» **Activity**: From the records that follow, copy every line in which "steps" appears.

BEGIN

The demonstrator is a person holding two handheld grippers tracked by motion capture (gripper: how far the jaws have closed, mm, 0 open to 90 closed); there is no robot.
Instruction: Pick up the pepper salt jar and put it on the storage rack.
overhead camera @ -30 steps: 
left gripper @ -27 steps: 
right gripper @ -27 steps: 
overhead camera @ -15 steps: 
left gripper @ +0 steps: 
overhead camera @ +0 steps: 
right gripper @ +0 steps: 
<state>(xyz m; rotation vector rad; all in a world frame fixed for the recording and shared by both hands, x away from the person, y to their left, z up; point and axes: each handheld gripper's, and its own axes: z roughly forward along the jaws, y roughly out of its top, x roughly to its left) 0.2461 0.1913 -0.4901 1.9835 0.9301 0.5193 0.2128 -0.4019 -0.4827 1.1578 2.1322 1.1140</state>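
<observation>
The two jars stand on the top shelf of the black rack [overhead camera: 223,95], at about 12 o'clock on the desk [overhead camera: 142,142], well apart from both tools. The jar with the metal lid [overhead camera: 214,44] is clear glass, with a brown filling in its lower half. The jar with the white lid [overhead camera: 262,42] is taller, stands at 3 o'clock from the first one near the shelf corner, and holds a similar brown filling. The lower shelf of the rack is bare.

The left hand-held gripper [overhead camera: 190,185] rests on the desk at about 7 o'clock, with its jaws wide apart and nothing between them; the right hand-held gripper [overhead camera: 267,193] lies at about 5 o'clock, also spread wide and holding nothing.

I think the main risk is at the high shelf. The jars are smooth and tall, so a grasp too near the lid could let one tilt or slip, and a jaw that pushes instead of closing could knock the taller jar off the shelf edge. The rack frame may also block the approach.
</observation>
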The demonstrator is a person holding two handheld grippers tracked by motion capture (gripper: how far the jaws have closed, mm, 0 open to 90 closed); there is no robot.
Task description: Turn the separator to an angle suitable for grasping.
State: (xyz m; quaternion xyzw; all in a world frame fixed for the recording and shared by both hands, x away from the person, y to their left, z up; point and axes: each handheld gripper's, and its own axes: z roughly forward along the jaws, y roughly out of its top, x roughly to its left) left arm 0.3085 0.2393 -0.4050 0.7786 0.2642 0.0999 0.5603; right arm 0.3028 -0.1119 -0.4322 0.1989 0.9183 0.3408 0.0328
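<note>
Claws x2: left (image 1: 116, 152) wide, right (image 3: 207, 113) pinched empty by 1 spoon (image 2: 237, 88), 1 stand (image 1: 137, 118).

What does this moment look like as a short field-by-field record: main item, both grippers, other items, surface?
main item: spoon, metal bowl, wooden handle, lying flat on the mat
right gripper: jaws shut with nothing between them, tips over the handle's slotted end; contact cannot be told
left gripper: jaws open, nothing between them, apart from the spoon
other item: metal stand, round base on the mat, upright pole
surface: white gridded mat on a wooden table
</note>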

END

» **Exercise solution**:
overhead camera @ -30 steps: 
left gripper @ -27 steps: 
right gripper @ -27 steps: 
overhead camera @ -15 steps: 
left gripper @ +0 steps: 
overhead camera @ +0 steps: 
right gripper @ +0 steps: 

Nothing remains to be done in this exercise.